Oil Report

U.S. gasoline prices rise to $3.07 a gallon

NEW YORK, Jan 13 (Reuters) - The average price for a gallon of gasoline in the United States rose nearly 10 cents due to high crude oil prices, but they are not likely to continue to climb in the immediate future, an industry analyst said on Sunday.

The national average for self-serve, regular, unleaded gas was nearly $3.071 a gallon on Jan. 11, up 9.92 cents per gallon in the past two weeks, according to the nationwide Lundberg survey of some 7,000 gas stations.

This was below the May 18, 2007, all-time high of just over $3.18.

“The reason for nearly a dime increase in retail gasoline is mostly caused by the higher crude oil prices earlier this month and some increases in profit margins of both refiners and gasoline retailers,” survey editor Trilby Lundberg said.

“Also, gasoline demand is very weak anyway because of the high prices in 2007,’ she added.

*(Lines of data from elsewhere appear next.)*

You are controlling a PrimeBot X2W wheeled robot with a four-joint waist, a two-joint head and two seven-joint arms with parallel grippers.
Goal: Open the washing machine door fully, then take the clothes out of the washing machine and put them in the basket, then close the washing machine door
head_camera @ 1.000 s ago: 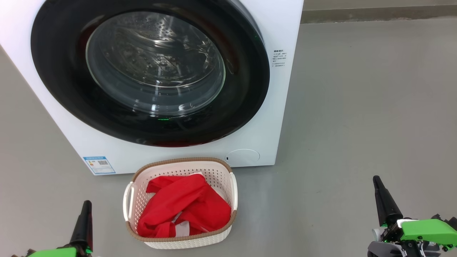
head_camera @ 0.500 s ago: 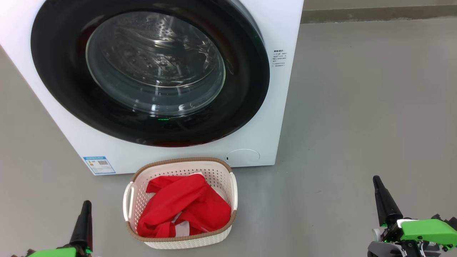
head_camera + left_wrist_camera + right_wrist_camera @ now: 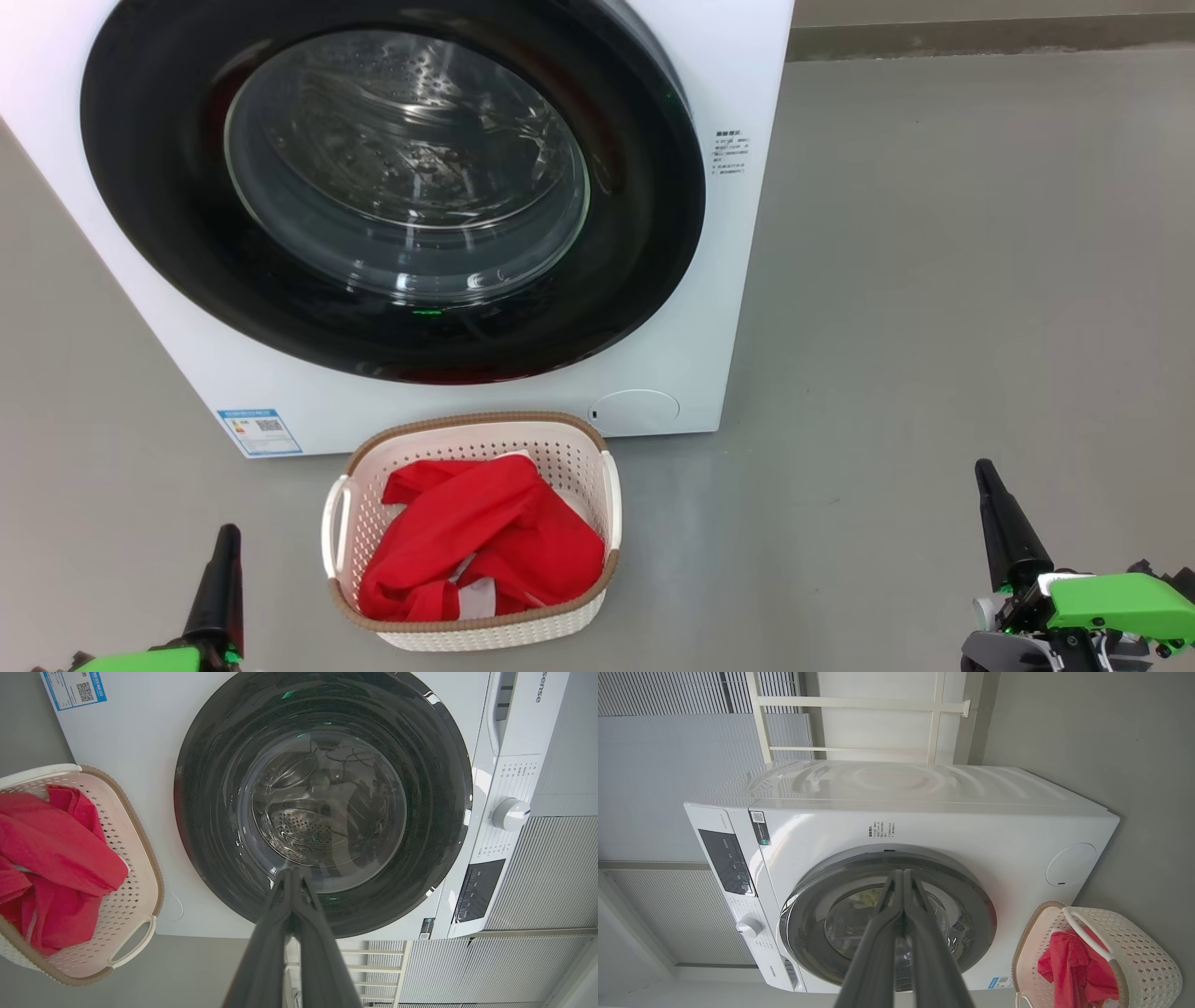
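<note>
The white washing machine (image 3: pixel 719 280) stands ahead, its round black-rimmed door (image 3: pixel 392 187) flat against the front with the steel drum showing through the glass. The cream basket (image 3: pixel 611 495) sits on the floor just below the door, and the red clothes (image 3: pixel 485 541) with a bit of white lie inside it. My left gripper (image 3: pixel 224 541) is at the lower left, shut and holding nothing. My right gripper (image 3: pixel 985 476) is at the lower right, also shut with nothing in it. The left wrist view faces the door (image 3: pixel 322 807) over pressed-together fingers (image 3: pixel 292 877); the right wrist view sees the machine (image 3: pixel 924 826) likewise.
Grey floor (image 3: pixel 934 280) spreads wide to the right of the machine. A grey skirting strip (image 3: pixel 980 37) runs along the wall behind. A white frame rack (image 3: pixel 859 723) and ribbed wall panels (image 3: pixel 551 872) stand beyond the machine.
</note>
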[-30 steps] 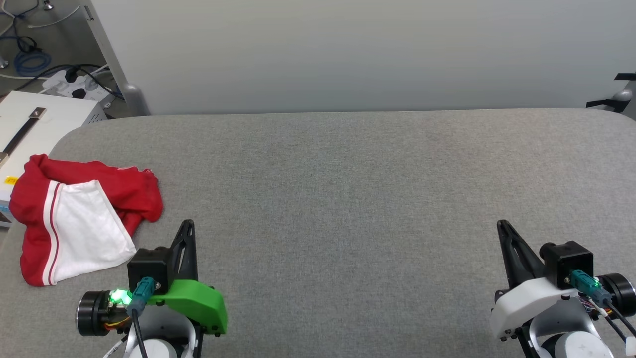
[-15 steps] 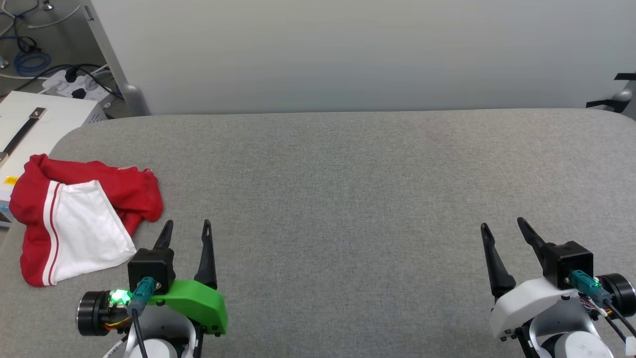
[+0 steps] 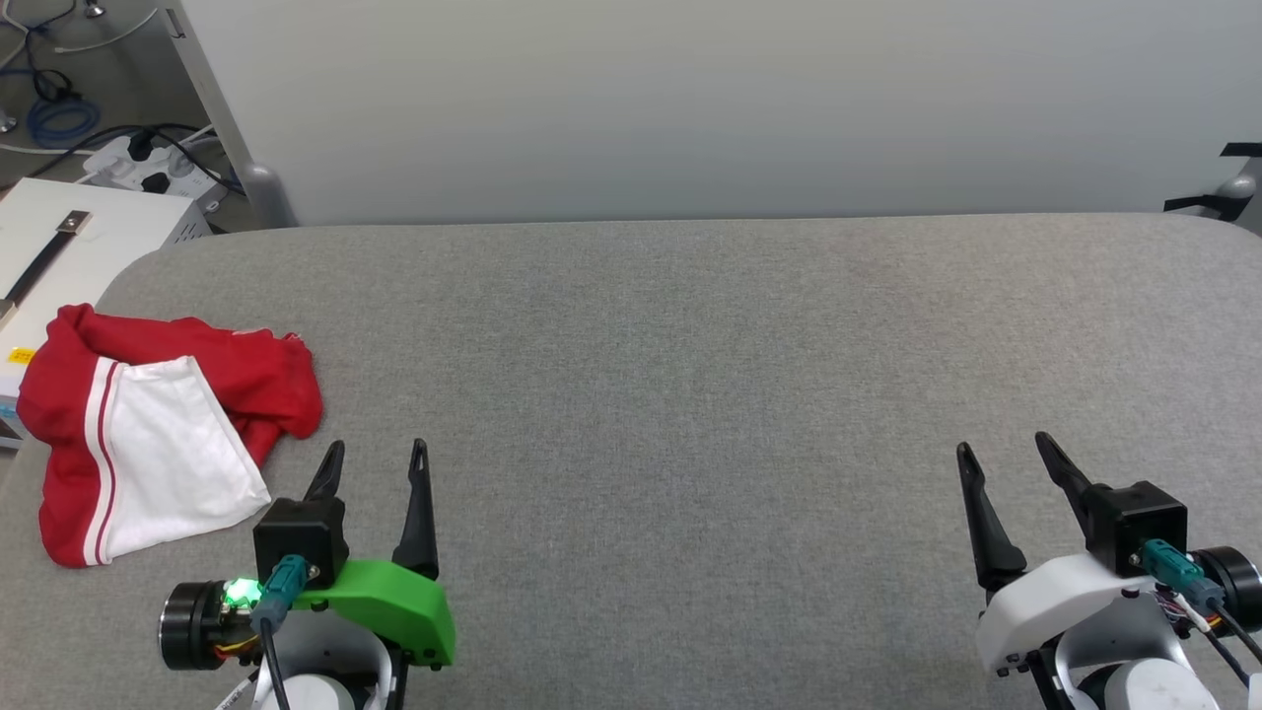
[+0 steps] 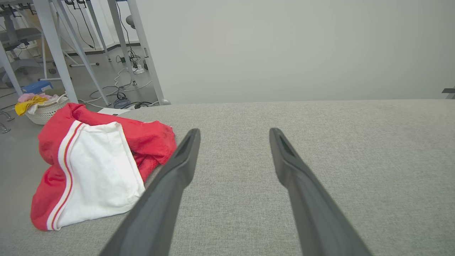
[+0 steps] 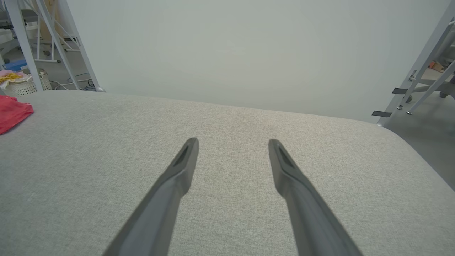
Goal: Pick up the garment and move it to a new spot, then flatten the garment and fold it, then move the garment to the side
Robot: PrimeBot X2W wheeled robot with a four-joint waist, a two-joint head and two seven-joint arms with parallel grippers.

At the current price of $3.071 per gallon, retail gasoline is 75.04 cents more expensive than it was a year ago.

The chances of prices continuing to rise are low since “these are the doldrums in seasonal gasoline demand,” Lundberg said.

The low demand for gasoline in January almost always suppresses price increases, Lundberg said.

“It would take crude oil prices rising well above the current $92.69 (a barrel) in order to move gasoline prices up significantly from here,” Lundberg added.

At $3.39 a gallon, San Francisco had the highest average price for self-serve, regular gas, while the lowest price was $2.77 a gallon in Cheyenne, Wyoming, Lundberg said. (Reporting by Aarthi Sivaraman, editing by Maureen Bavdek)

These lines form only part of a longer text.